NEW YORK: À Manhattan, le chic quartier de l'Upper West Side est connu pour ses aria d'opéra et son ballet de New York: mais il y a plus d'un demi-siècle, il abritait un quartier bouillonnant d'artistes et d'immigrés, où a grandi le jazzman Thelonious Monk.
C'est pour raviver ce souvenir que l'orchestre philharmonique de New York inaugure samedi la nouvelle vie de son David Geffen Hall, une salle de concert de 2 200 places, clinquante et à l'acoustique rénovée, avec "San Juan Hill: une histoire de New York".
Une mise en abyme délicate, parce que ce quartier de San Juan Hill a justement été rasé au milieu du 20e siècle pour y construire le Lincoln Center, le gigantesque complexe artistique où se produisent notamment les fameux opéra, ballet et orchestre philharmonique de la capitale culturelle américaine.
Situé près de Central Park, San Juan Hill abritait des milliers de familles d'Afro-Américains et de Portoricains, et fourmillait de petits commerces, clubs de jazz et de danse. C'est au Jungle Cafe que le pianiste James P. Johnson a rendu populaire le charleston. C'est aussi à San Juan Hill qu'a grandi le compositeur de jazz Thelonious Monk, à qui l'on doit la notoriété du bebop.
Mais en 1947, le célèbre urbaniste Robert Moses décrète que le quartier est un bidonville, ouvrant la voie à sa destruction dans le cadre d'un grand programme de "rénovation urbaine" qui a transformé New York et fait toujours débat aujourd'hui.
«Ville future»
"Ce qui arrive à ce quartier, c'est ce qui arrive à beaucoup d'autres quartiers: il fait obstacle à une certaine vision de la ville future", explique l'historienne Julia Foulkes, qui a travaillé avec Etienne Charles, compositeur et trompettiste à la tête du groupe Creole Soul, pour écrire le nouveau spectacle du philharmonique.
Dix-huit pâtés d'immeubles avaient été rasés et des milliers de personnes déplacées alors que naissait le projet du Lincoln Center.
"Ce qui a été perdu, ce ne sont pas seulement des immeubles et des résidences spécifiques, mais la substance même de tout un quartier", explique Julia Foulkes, professeure à la New School.

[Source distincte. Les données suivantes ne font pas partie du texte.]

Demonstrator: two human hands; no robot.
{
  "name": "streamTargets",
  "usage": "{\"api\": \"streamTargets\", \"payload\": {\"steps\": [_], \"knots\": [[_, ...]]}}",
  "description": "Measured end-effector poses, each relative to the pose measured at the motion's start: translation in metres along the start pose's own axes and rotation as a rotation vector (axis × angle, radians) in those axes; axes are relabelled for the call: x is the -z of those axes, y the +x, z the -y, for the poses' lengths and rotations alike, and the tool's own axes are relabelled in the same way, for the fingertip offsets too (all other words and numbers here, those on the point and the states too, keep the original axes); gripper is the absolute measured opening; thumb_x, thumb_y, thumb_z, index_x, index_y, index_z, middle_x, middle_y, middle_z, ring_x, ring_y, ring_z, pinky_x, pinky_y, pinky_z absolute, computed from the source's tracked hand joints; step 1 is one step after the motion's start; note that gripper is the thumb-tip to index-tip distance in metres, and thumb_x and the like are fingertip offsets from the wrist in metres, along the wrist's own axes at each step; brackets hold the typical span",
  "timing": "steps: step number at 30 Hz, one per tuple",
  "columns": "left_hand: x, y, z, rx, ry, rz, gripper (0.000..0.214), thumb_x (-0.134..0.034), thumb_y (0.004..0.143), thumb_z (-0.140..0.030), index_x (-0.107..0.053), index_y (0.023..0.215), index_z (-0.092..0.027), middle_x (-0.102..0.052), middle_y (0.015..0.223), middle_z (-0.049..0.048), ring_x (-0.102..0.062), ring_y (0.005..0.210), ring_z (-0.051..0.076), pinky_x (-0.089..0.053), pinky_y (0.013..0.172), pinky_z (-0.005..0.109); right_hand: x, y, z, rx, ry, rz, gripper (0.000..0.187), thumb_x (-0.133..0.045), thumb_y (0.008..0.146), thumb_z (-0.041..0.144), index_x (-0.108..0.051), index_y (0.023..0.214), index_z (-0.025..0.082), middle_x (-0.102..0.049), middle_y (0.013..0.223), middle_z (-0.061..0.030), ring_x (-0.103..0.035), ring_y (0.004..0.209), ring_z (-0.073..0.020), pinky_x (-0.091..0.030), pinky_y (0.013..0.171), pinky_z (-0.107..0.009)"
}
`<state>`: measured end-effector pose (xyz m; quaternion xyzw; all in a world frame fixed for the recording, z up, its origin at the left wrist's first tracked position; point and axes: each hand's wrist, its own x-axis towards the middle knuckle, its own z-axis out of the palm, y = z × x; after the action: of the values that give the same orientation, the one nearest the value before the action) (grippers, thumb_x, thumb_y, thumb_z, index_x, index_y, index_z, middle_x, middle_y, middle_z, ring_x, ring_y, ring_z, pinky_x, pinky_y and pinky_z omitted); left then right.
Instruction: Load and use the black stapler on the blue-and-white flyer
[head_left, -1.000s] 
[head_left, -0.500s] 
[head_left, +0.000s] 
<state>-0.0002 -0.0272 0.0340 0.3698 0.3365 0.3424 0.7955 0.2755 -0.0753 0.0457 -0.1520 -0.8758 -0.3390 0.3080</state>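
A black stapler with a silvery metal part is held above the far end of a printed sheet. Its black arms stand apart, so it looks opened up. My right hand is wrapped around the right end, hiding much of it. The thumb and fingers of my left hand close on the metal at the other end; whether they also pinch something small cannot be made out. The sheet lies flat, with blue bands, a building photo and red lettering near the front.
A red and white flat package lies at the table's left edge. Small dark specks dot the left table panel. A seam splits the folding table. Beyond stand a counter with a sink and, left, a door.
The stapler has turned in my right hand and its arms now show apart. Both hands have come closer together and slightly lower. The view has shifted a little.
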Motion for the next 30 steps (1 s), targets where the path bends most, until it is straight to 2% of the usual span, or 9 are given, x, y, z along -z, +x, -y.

L'oeuvre d'Etienne Charles se nourrit de ragtime, jazz, calypso, funk et hip-hop, mais le spectacle multimédia présente aussi des textes parlés, des projections visuelles et des témoignages qui documentent l'histoire du quartier et rendent hommage à sa musique et à sa culture, apportées par les migrants du sud du pays et des Caraïbes.
"Nous devons commencer à valoriser les gens pour autre chose que l'endroit où ils vivent et la qualité de la propriété qu'ils possèdent, et commencer à regarder leur culture, leur lignée, leur patrimoine et l'histoire qu'ils construisent", explique le musicien originaire de Trinité-et-Tobago et qui a lui-même étudié à la Juilliard School, un conservatoire du Lincoln Center.
«Récit dominant»
Pour la directrice artistique du Lincoln Center, Shanta Thake, la commande s'inscrit dans une réflexion sur "ce que cela signifie de détenir les histoires de la ville – et ce que cela signifie aussi d'avoir interrompu les histoires de la ville".
"Pendant longtemps, il y a eu un récit dominant selon lequel le Lincoln Center était la meilleure chose qui aurait pu arriver à ce quartier", poursuit-elle, affirmant que le spectacle permet de "décortiquer cette histoire".
"San Juan Hill: une histoire de New York" permet aussi au Lincoln Center de faire face aux critiques sur une offre destinée principalement à un public de personnes blanches issues de la classe supérieure.
La billetterie démarre à 5 dollars et certaines entrées seront gratuites.